6 When large fibres are damaged, small-fibres are also damaged: small fibre testing is superfluous

One interesting finding in Karlsson and coworkers’ study is that the patients with normal results from large fibre nerve conduction study (NCS), in 7 of 13 patients tested, had higher IENFD values compared with patients with an NCS-diagnosed mild to moderate sensorimotor axonal polyneuropathy. These data confirm previous studies [30], and as stated by Karlsson and coworker the data indicate that detectable damage to the larger nerve fibres occurs first when there is pronounced damage to the nociceptors. This is important for the following reason: many patients with a known polyneuropathy as shown by NCS are admitted to small fibre testing with the question of small fibre damage. Small fibre testing is whatever method employed time-consuming and with of ten long waiting-lists. Knowing that small fibres almost always will be damaged in a concomitant large-fibre neuropathy, there is no indication for additional small fibre testing in these patients.
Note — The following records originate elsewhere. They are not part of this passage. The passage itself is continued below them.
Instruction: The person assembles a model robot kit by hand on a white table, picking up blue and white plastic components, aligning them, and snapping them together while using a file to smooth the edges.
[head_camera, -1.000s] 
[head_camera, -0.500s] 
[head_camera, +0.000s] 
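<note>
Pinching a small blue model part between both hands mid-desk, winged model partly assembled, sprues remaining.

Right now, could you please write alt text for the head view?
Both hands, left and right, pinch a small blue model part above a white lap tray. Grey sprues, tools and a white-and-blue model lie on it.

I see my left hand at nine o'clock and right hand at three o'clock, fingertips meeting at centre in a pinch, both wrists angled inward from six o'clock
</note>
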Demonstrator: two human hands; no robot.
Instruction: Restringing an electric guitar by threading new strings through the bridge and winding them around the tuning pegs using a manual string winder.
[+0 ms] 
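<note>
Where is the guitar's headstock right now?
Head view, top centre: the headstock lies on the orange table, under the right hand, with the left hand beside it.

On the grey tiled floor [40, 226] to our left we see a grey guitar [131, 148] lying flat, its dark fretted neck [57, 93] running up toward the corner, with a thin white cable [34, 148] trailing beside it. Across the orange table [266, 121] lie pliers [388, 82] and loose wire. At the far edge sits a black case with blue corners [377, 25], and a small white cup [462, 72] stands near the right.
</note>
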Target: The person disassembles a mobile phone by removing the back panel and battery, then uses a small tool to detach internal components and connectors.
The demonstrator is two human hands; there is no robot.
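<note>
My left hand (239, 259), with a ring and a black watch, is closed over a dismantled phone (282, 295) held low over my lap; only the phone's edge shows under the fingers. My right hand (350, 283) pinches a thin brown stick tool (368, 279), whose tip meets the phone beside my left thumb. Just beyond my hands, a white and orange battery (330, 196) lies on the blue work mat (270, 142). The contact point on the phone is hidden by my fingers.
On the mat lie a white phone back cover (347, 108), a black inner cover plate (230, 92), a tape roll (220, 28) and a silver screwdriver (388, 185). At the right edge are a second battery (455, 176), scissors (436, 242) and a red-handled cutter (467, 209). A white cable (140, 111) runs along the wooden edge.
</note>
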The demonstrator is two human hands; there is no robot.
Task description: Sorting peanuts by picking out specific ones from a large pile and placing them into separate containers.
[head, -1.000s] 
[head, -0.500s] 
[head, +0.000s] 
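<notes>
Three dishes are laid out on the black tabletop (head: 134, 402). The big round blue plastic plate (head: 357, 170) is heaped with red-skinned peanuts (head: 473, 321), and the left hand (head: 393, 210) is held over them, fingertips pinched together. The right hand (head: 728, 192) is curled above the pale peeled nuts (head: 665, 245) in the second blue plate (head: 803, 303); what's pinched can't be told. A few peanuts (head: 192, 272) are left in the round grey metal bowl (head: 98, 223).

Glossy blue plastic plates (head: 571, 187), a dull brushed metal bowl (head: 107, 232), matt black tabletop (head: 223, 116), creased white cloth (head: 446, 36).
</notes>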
7 Importance of silent C-nociceptors in dermis that mediate axon reflex flare

Another interesting finding is the lack of correlation between vasodilatation (size of flare) and IENFD. Karlsson and coworkers employed capsaicin to induce flare. Axon reflex flare is, as stated above, mediated by the mechano-insensitive (silent) C-nociceptors [20]. It is assumed that these fibres are located nearer to the blood vessels than to the epidermal surface [28], thereby deeper in the dermis than what is evaluated by IENFD. It has also previously been shown that the size of axon reflex flare correlates with dermal fibres, but not with epidermal fibres, supporting such an assumption [28]. A lack of correlation with IENFD would suggest that IENFD, possibly in combination with WSI, would assess the spatial- temporal (discriminative) aspects of nociception, while an axon-reflex flare mediated by deeper located nerve fibres, could possibly be more relevant for clinical neuropathic pain, although reduced flare areas cannot differentiate between painful and non-painful neuropathy [25].

To summarize, an increasing amount of tests will assess various subgroups of small nerve fibres. The relevance to the clinical neuropathic pain is still uncertain. We still need many studies correlating the different methods and in such a context, the contribution by Páll Karlsson and coworkers [1], is highly appreciated.